Shirley Ellis

Personal information
- Full name: Shirley Ellis
- Born: 1952 (age 73–74)
- Role: All-rounder

International information
- National side: Young England (1973);
- ODI debut (cap 3): 23 June 1973 v Australia
- Last ODI: 18 July 1973 v England

Domestic team information
- 1972–1973: Sussex
- 1974: West

Career statistics
| Competition | WODI | WFC | WLA |
| Matches | 5 | 1 | 8 |
| Runs scored | 62 | 19 | 105 |
| Batting average | 12.40 | 9.50 | 13.12 |
| 100s/50s | 0/0 | 0/0 | 0/0 |
| Top score | 30 | 19 | 30 |
| Balls bowled | 288 | 132 | 444 |
| Wickets | 2 | 1 | 5 |
| Bowling average | 51.50 | 59.00 | 39.60 |
| 5 wickets in innings | 0 | 0 | 0 |
| 10 wickets in match | – | 0 | – |
| Best bowling | 1/6 | 1/13 | 2/36 |
| Catches/stumpings | 1/– | 0/– | 1/– |
- Source: CricketArchive, 14 March 2021

= Shirley Ellis (cricketer) =

Welsh former cricketer (born 1952)

Shirley Ellis (born 1952; married name Morgan) is a Welsh former sportswoman who played cricket as an all-rounder and field hockey for the Welsh national team.

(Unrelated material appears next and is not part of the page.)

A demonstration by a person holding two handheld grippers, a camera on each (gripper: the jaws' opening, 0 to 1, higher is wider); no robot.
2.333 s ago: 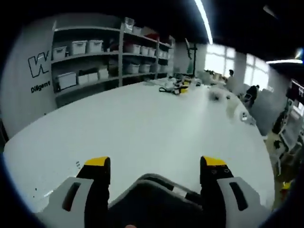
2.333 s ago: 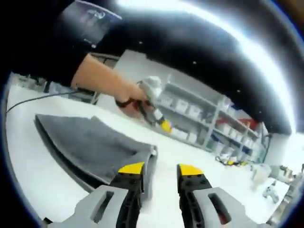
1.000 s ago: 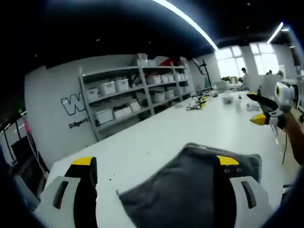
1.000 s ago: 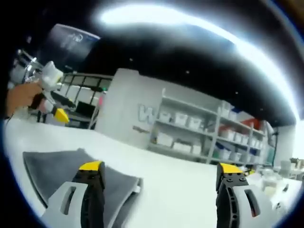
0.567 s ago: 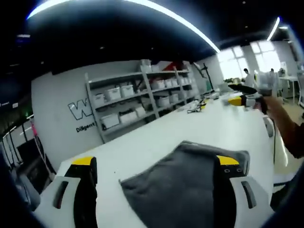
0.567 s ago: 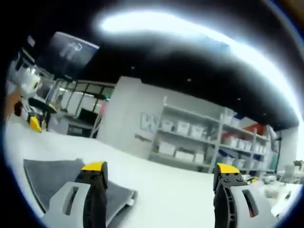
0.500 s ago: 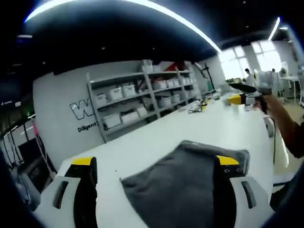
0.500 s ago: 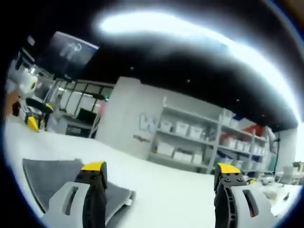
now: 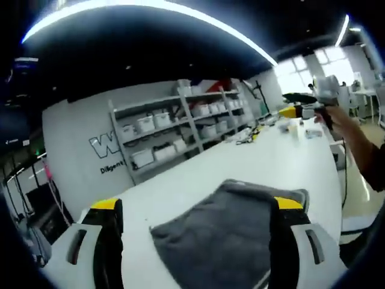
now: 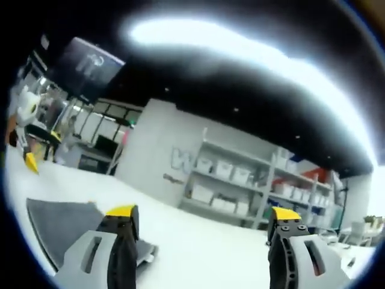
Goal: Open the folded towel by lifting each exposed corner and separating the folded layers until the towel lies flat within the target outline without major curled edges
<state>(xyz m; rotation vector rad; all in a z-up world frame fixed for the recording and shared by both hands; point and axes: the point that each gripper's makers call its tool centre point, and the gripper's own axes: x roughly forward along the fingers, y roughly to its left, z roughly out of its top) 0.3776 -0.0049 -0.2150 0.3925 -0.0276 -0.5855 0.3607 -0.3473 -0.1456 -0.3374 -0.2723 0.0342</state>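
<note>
A folded dark grey towel (image 9: 219, 232) lies on the white table (image 9: 240, 165), its near part between my left gripper's (image 9: 197, 205) wide-open jaws, which hold nothing. In the left gripper view a hand (image 9: 343, 123) holds the right gripper (image 9: 295, 111) in the air at the upper right, above the table's far side. In the right gripper view the towel (image 10: 54, 226) lies at the lower left, partly behind the left jaw. My right gripper (image 10: 203, 212) is open and empty above bare table. The left gripper (image 10: 29, 158) hangs at the far left.
Metal shelves (image 9: 180, 129) with white bins line the back wall, which carries dark lettering (image 9: 105, 144). Small items and cables (image 9: 249, 133) lie on the table's far end. The table's edge (image 9: 355, 220) runs along the right, past the towel.
The right gripper's jaws, close together at the towel's edge 2.3 s ago, now stand wide apart. Both grippers have lifted and both views tilt upward; over the last half second little differs.
</note>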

She appeared in five One Day Internationals (ODIs) for Young England in the 1973 Women's Cricket World Cup. In her first match, she became the first woman cricketer to open both the batting and bowling in an ODI. Overall, she took two wickets and scored 62 runs, with a high score of 30. She played domestic cricket for Sussex and West of England.

Ellis her first appearance for the Welsh hockey team in 1971, aged nineteen. In 1973 she took part in the Welsh Ladies' tour of the West Indies, from which she emerged top scorer with 17 goals.